== THE PROBLEM ==
If a line comes after the one containing "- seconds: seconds", leave it out; copy every line before it, and that line too, exactly as written, starting from the first line of the entries.

== RECORDS FOR THE TASK ==

————

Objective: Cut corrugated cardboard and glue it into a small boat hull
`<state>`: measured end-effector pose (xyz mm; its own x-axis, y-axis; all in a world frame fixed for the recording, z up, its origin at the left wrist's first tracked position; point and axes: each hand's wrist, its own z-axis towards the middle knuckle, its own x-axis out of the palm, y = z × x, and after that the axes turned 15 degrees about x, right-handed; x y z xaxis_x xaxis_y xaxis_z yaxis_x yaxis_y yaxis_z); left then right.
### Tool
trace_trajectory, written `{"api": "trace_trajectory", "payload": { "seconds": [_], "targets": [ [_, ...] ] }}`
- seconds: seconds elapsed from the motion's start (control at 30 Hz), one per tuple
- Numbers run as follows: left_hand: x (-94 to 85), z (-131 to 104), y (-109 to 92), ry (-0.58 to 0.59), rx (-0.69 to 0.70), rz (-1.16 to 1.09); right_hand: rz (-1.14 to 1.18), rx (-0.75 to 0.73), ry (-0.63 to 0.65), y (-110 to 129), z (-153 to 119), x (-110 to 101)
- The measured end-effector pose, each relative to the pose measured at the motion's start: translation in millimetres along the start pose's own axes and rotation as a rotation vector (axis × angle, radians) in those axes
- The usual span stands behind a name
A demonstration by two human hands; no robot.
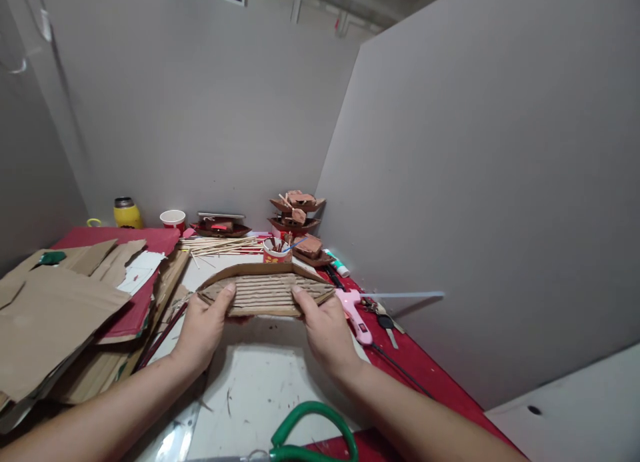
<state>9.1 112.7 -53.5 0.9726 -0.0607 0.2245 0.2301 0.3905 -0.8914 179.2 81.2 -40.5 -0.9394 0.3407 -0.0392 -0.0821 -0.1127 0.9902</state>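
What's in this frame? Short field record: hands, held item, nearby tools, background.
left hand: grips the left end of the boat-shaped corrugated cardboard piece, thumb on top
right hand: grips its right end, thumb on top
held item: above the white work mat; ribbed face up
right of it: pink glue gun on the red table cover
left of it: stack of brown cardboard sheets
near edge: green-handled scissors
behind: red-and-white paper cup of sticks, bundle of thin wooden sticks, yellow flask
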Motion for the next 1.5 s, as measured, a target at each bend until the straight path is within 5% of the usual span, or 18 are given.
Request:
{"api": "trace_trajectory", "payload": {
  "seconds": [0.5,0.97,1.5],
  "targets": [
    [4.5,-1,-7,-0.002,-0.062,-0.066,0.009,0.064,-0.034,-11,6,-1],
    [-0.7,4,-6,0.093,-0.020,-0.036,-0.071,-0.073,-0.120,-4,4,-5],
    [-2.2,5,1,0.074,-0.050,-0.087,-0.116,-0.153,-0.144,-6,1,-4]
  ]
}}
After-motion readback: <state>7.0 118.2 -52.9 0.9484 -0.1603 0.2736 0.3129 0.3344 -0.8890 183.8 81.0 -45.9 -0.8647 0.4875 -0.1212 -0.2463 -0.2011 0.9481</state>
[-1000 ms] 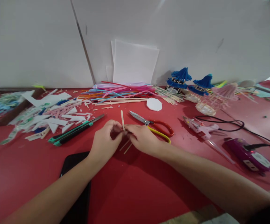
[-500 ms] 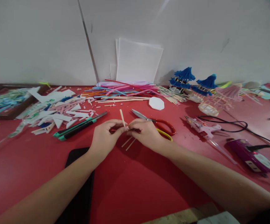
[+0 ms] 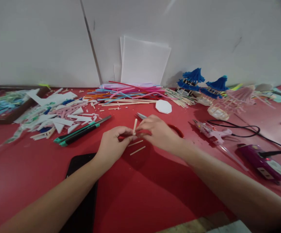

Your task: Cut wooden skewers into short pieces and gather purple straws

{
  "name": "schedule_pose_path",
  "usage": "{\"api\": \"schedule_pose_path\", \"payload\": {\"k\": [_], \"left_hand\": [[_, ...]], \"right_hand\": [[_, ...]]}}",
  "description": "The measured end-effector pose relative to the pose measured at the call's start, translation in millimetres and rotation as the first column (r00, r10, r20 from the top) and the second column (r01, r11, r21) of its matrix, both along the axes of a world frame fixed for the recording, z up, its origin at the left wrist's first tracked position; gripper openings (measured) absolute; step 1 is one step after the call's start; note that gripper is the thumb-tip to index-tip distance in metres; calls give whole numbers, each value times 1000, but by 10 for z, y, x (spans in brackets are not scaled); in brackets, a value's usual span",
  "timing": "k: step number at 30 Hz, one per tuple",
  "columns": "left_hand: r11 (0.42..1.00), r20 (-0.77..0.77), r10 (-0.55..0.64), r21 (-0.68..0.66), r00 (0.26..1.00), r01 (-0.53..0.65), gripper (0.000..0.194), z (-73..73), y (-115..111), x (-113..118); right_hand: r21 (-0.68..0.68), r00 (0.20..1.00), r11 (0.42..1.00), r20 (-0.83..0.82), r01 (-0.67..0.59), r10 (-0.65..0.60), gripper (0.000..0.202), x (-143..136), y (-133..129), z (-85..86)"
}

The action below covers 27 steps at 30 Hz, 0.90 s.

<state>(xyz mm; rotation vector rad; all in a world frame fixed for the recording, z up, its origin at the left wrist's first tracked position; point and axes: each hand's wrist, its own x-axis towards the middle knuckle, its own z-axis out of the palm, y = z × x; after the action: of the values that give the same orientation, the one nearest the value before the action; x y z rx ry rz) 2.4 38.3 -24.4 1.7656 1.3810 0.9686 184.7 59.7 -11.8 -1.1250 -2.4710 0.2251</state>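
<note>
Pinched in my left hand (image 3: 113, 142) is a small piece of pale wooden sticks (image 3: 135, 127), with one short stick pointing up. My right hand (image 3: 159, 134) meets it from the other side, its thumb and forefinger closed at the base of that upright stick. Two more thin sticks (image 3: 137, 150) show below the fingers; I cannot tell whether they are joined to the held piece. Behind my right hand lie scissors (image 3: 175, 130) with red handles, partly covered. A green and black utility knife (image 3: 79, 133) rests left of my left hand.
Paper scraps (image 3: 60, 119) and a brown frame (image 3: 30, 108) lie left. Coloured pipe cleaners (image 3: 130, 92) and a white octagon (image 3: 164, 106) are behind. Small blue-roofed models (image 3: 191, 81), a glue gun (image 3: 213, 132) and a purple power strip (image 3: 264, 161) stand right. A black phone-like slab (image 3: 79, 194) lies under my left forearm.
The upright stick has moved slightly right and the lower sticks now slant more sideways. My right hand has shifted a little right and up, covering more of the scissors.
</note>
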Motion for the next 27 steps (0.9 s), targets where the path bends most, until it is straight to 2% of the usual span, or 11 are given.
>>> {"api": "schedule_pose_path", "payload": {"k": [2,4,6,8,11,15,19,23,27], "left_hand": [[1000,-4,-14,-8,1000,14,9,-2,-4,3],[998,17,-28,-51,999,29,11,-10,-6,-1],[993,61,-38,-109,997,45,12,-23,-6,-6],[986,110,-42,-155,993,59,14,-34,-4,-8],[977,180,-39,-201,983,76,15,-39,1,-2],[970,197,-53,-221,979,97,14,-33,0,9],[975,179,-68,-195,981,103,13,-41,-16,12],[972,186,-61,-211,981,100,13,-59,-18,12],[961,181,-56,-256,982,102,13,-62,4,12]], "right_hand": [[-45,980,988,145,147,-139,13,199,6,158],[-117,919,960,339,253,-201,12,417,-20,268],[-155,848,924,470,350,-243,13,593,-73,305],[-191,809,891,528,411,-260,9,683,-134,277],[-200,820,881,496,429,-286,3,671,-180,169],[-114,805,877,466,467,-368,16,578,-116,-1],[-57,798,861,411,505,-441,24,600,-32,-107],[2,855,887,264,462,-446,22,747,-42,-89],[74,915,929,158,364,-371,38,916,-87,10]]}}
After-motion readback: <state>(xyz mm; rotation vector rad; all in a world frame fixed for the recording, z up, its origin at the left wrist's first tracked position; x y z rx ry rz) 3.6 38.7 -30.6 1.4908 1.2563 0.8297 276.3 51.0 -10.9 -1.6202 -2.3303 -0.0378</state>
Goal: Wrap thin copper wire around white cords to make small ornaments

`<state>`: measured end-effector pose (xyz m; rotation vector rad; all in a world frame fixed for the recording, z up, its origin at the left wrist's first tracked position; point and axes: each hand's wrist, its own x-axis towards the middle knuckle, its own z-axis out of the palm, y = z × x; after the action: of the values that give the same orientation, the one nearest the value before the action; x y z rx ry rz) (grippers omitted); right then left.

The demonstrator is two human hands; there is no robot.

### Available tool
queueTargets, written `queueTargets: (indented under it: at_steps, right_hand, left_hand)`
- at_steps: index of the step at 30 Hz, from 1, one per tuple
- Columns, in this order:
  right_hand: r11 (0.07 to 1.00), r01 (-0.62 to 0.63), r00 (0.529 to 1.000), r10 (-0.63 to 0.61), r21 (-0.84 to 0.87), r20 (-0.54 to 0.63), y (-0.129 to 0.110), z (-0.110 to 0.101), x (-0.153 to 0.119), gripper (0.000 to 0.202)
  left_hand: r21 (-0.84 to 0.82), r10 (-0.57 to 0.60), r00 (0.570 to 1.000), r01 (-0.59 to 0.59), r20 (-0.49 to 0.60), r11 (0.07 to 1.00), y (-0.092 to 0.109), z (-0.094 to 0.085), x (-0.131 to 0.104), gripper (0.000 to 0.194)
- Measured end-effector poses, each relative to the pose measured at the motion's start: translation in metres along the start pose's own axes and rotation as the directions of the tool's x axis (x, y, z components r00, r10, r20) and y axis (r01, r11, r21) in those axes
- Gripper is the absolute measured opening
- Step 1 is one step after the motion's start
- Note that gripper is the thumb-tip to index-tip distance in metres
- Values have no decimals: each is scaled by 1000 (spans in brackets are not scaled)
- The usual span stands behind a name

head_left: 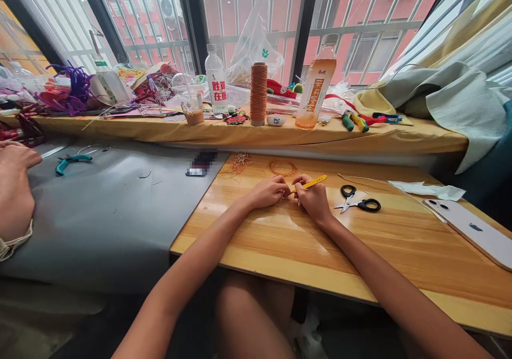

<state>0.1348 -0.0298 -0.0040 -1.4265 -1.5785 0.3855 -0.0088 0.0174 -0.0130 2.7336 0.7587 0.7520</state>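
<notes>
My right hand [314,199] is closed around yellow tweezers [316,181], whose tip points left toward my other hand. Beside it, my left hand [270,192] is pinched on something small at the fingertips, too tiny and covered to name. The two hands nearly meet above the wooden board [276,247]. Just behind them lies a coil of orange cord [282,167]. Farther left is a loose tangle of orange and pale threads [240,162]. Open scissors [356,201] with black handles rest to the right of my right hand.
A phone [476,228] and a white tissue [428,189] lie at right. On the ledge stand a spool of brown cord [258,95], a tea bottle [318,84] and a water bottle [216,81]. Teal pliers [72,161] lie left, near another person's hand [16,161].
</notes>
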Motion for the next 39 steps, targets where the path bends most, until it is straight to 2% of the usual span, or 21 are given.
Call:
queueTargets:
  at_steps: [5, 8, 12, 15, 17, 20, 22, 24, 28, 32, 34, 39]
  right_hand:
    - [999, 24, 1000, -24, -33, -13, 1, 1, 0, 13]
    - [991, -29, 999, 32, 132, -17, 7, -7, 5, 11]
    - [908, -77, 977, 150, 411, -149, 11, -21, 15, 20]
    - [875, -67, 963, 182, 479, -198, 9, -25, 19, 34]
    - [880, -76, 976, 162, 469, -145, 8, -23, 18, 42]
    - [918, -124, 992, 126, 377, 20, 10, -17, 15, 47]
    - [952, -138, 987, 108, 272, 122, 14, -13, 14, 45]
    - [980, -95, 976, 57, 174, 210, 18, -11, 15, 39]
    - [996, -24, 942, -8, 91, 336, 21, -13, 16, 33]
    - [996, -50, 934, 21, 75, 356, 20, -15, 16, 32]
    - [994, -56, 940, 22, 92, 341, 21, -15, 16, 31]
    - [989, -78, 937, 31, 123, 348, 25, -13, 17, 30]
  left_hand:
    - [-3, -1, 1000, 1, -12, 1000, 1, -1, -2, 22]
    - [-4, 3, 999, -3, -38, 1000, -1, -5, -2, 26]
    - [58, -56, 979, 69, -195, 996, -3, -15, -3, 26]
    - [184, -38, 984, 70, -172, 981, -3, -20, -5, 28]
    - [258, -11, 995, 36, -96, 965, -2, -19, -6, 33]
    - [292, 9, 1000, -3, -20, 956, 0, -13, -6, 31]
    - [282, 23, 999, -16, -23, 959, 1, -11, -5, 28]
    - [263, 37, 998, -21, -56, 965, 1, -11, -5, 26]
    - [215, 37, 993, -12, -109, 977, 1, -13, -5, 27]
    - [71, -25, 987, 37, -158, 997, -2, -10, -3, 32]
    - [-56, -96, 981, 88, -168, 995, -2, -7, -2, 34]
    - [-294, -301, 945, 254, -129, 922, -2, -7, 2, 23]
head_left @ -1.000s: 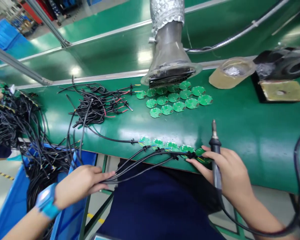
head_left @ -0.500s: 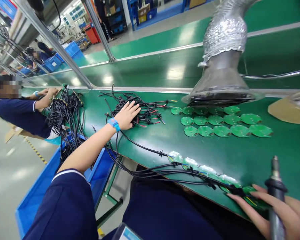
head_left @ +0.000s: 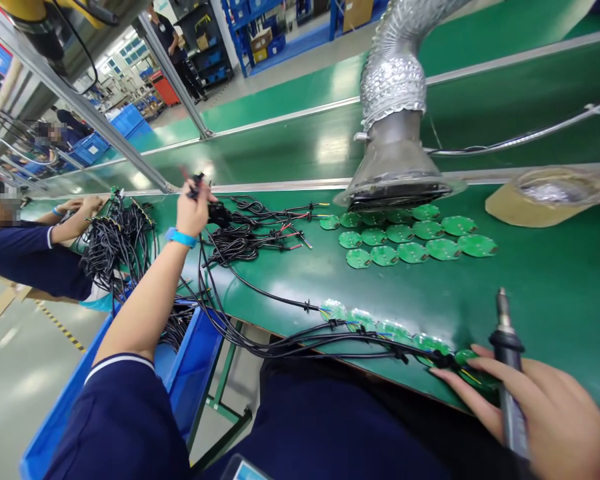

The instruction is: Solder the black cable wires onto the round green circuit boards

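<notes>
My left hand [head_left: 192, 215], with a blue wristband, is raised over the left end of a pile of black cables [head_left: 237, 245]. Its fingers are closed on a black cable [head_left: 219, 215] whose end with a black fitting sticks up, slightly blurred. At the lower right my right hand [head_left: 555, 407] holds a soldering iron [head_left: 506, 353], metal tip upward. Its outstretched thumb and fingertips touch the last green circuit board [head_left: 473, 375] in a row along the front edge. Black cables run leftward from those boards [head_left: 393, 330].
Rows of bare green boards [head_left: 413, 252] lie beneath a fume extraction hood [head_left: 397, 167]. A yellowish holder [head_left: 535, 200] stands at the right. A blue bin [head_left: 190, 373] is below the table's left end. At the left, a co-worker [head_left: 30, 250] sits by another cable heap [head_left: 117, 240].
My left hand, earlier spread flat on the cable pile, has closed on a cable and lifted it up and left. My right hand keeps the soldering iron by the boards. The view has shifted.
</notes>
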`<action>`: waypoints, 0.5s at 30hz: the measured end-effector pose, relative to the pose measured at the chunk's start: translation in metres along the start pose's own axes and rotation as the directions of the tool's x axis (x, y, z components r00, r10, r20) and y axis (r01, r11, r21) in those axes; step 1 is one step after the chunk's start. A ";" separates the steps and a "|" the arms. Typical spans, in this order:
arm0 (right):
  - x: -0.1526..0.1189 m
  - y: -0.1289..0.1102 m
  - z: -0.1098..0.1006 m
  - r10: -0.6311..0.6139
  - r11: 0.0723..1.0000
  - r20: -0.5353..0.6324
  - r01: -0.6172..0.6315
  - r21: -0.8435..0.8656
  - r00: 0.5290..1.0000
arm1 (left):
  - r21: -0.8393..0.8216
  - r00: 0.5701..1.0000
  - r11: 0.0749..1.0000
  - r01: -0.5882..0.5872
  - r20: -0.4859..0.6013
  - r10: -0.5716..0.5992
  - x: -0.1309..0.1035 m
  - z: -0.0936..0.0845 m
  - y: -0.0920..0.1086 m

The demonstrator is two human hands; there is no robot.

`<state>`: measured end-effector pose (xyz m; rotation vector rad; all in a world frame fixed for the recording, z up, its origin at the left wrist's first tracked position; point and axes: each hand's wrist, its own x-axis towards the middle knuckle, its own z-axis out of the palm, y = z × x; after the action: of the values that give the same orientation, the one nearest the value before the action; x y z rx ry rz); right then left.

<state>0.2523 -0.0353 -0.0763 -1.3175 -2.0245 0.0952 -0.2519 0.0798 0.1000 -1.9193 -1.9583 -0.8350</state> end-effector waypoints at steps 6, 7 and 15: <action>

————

== RESULT FOR THIS TASK ==
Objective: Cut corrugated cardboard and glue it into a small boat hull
`<state>`: measured end-effector pose (xyz mm; its own x-axis, y-axis; all in a world frame fixed for the recording, z up, its origin at the left wrist's first tracked position; point and axes: each hand's wrist, its own z-axis towards the middle knuckle, its own x-axis out of the palm, y = z × x, and after that the axes turned 15 degrees about x, right-handed; x y z xaxis_x xaxis_y xaxis_z yaxis_x yaxis_y yaxis_z); left then right.
### Tool
trace_trajectory, written `{"api": "trace_trajectory", "payload": { "seconds": [_], "targets": [ [_, ...] ] }}`
- seconds: seconds elapsed from the motion's start (control at 30 Hz), one per tuple

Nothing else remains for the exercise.